§ **What to produce**
Give every line below again, exactly.
Segment Open
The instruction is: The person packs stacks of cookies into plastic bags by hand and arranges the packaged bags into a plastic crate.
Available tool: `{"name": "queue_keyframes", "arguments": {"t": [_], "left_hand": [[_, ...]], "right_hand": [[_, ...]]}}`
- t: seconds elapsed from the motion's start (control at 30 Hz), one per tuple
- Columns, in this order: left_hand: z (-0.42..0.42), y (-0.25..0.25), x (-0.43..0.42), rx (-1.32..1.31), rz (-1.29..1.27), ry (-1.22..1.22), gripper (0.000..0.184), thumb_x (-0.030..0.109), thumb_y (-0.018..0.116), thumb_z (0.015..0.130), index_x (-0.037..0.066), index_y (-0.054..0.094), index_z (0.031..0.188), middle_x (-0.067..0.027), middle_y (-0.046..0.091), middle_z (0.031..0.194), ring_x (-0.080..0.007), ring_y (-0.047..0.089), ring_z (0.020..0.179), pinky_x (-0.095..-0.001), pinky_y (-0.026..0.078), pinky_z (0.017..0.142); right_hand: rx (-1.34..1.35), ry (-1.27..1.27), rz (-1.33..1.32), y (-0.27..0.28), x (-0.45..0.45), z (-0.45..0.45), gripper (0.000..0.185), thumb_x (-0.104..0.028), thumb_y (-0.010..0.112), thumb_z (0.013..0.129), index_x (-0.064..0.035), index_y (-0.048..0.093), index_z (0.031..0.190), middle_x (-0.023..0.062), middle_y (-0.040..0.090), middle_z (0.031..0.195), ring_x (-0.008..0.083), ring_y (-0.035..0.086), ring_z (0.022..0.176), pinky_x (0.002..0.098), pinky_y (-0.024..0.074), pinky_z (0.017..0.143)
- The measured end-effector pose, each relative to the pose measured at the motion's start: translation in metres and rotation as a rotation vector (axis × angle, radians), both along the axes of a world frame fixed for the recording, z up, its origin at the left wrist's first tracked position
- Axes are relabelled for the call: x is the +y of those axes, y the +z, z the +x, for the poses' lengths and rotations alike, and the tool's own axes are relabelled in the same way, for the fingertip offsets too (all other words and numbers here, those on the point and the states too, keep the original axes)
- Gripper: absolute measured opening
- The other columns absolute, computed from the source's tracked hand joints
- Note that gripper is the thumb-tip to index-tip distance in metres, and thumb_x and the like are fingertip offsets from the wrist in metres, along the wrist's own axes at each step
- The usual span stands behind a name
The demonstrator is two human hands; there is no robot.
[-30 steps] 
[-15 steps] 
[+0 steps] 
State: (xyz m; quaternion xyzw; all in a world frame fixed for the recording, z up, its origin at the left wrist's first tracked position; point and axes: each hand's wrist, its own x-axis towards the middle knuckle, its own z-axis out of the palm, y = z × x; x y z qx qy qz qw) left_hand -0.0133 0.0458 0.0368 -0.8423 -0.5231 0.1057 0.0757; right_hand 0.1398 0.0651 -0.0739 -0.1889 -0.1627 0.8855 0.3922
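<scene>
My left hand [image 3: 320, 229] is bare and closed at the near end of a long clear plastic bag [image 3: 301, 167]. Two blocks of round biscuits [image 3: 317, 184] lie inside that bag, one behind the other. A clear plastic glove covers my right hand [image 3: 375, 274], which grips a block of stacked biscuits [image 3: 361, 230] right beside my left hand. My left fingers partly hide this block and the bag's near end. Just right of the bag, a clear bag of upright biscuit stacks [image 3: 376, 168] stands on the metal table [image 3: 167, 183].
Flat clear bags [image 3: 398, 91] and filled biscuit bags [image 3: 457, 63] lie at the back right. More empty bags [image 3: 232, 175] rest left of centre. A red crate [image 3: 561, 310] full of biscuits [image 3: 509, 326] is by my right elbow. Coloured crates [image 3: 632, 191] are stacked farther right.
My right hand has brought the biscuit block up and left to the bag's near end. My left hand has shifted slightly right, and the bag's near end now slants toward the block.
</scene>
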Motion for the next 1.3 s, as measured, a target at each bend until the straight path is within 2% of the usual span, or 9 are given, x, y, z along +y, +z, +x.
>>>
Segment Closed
§ **Reply**
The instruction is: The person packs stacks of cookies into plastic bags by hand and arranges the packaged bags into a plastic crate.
Available tool: `{"name": "queue_keyframes", "arguments": {"t": [_], "left_hand": [[_, ...]], "right_hand": [[_, ...]]}}`
- t: seconds elapsed from the motion's start (control at 30 Hz), one per tuple
- Columns, in this order: left_hand: z (-0.42..0.42), y (-0.25..0.25), x (-0.43..0.42), rx (-1.32..1.31), rz (-1.29..1.27), ry (-1.22..1.22), gripper (0.000..0.184), thumb_x (-0.030..0.109), thumb_y (-0.018..0.116), thumb_z (0.015..0.130), index_x (-0.037..0.066), index_y (-0.054..0.094), index_z (0.031..0.188), middle_x (-0.067..0.027), middle_y (-0.046..0.091), middle_z (0.031..0.194), ring_x (-0.080..0.007), ring_y (-0.047..0.089), ring_z (0.020..0.179), pinky_x (-0.095..-0.001), pinky_y (-0.026..0.078), pinky_z (0.017..0.142); right_hand: rx (-1.34..1.35), ry (-1.27..1.27), rz (-1.33..1.32), y (-0.27..0.28), x (-0.45..0.45), z (-0.45..0.45), gripper (0.000..0.185), thumb_x (-0.104..0.028), thumb_y (-0.010..0.112), thumb_z (0.013..0.129), index_x (-0.064..0.035), index_y (-0.048..0.093), index_z (0.031..0.190), middle_x (-0.023..0.062), middle_y (-0.040..0.090), middle_z (0.031..0.195), ring_x (-0.008..0.083), ring_y (-0.035..0.086), ring_z (0.022..0.176), pinky_x (0.002..0.098), pinky_y (-0.024..0.074), pinky_z (0.017..0.143)
- The measured end-effector pose, each relative to the pose measured at the motion's start: translation in metres and rotation as a rotation vector (axis × angle, radians), both along the axes of a world frame fixed for the recording, z up, its origin at the left wrist's first tracked position
- Axes are relabelled for the call: x is the +y of those axes, y the +z, z the +x, for the poses' lengths and rotations alike, and the tool's own axes are relabelled in the same way, for the fingertip offsets too (all other words and numbers here, those on the point and the states too, keep the original axes)
- Gripper: absolute measured opening
- The other columns absolute, computed from the source's tracked hand joints
- Note that gripper is the thumb-tip to index-tip distance in metres, and thumb_x and the like are fingertip offsets from the wrist in metres, along the wrist's own axes at each step
- The usual span stands behind a name
The demonstrator is two human hands; there is no robot.
[-30 steps] 
[-15 steps] 
[+0 steps] 
State: (xyz m; quaternion xyzw; all in a world frame fixed for the recording, z up, its origin at the left wrist's first tracked position; point and axes: each hand's wrist, its own x-axis towards the middle knuckle, its own z-axis out of the palm, y = z × x; x y z qx qy qz qw) left_hand -0.0133 0.0458 0.0368 -0.8423 -0.5231 0.1057 0.0757; right_hand 0.1398 0.0651 -0.0739 -0.1889 -0.1627 0.8855 0.3922
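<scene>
My left hand [image 3: 320, 229] is bare and closed at the near end of a long clear plastic bag [image 3: 301, 167]. Two blocks of round biscuits [image 3: 317, 184] lie inside that bag, one behind the other. A clear plastic glove covers my right hand [image 3: 375, 274], which grips a block of stacked biscuits [image 3: 361, 230] right beside my left hand. My left fingers partly hide this block and the bag's near end. Just right of the bag, a clear bag of upright biscuit stacks [image 3: 376, 168] stands on the metal table [image 3: 167, 183].
Flat clear bags [image 3: 398, 91] and filled biscuit bags [image 3: 457, 63] lie at the back right. More empty bags [image 3: 232, 175] rest left of centre. A red crate [image 3: 561, 310] full of biscuits [image 3: 509, 326] is by my right elbow. Coloured crates [image 3: 632, 191] are stacked farther right.
My right hand has brought the biscuit block up and left to the bag's near end. My left hand has shifted slightly right, and the bag's near end now slants toward the block.
</scene>
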Motion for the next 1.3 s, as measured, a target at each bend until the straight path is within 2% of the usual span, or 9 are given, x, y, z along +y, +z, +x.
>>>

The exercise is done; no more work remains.